Like Ask Sunday, IWantSandy has a bland, polite e-mail front-end for a series of common secretarial tasks. The difference is that IWantSandy's fake cheery personality (Sandy is supposed to be your ever-present personal assistant) hides not crowds of outsourced staff, but a smart program that can interpret e-mails and extract tasks, calendar appointments and reminders from your standard flurries of CCs and text messages.

It won't be able to cancel my credit cards over the phone or order me takeout, but Sandy does have the benefit of being free to use. And as those credit card services and restaurants start exposing their own increasingly computerised internal systems to other computers in the wider world, robots like Sandy will become more and more powerful.

The conjunction of cheap labour and something for us to do with it may be a very temporary matter, and Ask Sunday's time in the sun may be limited by the very technological revolutions its founders are exploiting.

Or perhaps there will always be a thin and necessarily human line between what we want computers to understand, and what needs to be explained to them. We don't have help lines run by robotic artificial intelligence programs, because only other humans can understand and react to a help line caller's wide range of potential queries. And we can't send computers to interact with corporate help lines, because computers can't understand what call centre staff are saying to them.
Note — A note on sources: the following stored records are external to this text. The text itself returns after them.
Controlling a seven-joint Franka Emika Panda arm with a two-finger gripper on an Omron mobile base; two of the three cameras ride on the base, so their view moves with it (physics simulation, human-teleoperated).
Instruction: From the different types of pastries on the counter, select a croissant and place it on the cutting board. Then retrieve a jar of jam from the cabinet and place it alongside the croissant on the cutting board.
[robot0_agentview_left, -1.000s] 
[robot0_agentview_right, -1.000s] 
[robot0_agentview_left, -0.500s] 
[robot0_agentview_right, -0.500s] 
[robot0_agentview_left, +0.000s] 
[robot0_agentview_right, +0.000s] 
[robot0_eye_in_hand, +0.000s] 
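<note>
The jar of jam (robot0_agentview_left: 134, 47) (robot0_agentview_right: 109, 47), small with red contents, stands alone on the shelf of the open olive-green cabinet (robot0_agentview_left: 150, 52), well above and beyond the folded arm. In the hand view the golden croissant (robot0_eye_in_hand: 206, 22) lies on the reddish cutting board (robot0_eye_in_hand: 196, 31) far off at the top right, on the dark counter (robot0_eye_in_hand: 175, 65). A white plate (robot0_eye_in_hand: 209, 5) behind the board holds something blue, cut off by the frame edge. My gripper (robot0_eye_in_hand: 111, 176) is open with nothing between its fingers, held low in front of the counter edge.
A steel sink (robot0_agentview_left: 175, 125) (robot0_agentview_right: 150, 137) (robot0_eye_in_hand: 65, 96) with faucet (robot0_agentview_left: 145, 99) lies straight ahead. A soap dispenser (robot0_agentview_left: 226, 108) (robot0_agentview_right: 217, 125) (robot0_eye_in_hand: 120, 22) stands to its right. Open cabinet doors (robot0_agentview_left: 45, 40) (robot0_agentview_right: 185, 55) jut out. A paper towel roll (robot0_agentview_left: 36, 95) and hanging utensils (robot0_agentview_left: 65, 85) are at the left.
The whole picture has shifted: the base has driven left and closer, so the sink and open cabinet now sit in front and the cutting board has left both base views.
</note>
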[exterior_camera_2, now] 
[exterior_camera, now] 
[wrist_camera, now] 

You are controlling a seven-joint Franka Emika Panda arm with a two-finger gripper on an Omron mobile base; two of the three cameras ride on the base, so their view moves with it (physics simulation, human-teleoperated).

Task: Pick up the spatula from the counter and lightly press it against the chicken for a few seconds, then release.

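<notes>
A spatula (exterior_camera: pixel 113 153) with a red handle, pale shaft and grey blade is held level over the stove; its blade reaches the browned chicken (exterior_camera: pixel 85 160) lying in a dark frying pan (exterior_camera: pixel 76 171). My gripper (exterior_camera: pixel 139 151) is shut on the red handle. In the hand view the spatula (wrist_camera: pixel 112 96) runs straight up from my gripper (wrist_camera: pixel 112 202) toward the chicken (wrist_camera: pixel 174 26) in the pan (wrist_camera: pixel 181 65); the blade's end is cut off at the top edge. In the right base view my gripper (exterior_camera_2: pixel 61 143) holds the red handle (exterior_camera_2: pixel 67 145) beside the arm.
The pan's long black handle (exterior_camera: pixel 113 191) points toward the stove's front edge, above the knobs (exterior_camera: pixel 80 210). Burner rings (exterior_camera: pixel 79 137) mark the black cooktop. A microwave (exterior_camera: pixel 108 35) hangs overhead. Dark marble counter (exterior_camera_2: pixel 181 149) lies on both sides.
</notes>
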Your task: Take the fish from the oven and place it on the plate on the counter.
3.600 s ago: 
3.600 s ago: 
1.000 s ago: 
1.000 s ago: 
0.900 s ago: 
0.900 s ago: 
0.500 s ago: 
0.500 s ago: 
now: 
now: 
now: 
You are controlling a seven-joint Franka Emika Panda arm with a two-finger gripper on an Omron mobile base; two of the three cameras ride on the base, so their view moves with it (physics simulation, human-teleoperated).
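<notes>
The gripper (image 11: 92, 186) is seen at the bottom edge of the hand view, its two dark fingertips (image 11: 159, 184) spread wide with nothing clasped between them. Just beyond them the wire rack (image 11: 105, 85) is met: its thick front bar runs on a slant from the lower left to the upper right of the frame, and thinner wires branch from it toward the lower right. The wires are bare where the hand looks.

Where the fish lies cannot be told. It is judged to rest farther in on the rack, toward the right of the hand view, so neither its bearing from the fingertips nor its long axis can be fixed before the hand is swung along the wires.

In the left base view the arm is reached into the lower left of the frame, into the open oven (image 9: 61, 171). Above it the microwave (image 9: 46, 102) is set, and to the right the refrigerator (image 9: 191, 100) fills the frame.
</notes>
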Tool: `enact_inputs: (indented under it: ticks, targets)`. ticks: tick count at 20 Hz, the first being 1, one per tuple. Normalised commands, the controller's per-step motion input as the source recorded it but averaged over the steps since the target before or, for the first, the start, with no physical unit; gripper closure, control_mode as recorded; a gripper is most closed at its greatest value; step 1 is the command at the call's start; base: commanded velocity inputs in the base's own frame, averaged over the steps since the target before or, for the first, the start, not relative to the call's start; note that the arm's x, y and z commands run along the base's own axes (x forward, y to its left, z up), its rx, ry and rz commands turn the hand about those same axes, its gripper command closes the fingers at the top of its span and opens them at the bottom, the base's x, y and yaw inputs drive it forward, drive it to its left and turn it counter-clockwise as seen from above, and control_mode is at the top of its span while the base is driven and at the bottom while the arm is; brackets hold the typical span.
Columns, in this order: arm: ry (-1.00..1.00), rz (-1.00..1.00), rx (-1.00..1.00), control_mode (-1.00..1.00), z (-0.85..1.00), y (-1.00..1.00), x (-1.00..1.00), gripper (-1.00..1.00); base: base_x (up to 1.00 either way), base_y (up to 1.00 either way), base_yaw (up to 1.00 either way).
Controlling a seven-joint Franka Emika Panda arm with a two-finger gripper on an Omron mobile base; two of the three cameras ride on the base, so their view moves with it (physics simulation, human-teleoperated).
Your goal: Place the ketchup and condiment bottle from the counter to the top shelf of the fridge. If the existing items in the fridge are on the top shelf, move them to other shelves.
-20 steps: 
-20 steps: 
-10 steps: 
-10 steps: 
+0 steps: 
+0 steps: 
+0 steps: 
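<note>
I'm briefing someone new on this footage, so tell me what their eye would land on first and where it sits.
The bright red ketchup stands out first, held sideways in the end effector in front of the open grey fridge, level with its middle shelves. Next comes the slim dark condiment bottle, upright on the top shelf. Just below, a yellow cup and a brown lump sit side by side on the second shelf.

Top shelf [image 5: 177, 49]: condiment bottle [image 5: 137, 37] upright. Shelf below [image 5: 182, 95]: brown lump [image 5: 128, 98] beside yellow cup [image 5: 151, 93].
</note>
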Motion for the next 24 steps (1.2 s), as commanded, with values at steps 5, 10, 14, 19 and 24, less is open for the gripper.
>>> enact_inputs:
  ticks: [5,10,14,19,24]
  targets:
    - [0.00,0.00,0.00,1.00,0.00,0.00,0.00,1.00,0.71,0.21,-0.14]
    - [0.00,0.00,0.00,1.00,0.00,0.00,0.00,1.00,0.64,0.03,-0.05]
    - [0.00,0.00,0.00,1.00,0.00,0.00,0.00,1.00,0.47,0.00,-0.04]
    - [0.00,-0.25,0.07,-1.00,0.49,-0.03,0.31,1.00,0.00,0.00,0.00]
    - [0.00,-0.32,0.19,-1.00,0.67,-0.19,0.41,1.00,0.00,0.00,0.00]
Maybe that means that they'll always need Ask Sunday to intervene, even though that leads to the fantastic irony of me hiring one outsourced person to call another outsourced call centre person (possibly even working in the same building in Delhi) to ask them to type a set of commands into their customer management system to update an address - an act that I could probably have done myself in 30 seconds, had I had direct access to that company's profile of my account.

Or perhaps those functionaries in India and elsewhere will grow bored of doing my drudgery, and build and exploit those systems for themselves. In that case, it's not entirely clear to me whether they'll be coding themselves out of a job - or me out of my comfortable western economic superiority. And I suspect it'll cost a bit more than $30 to find the answer to that question.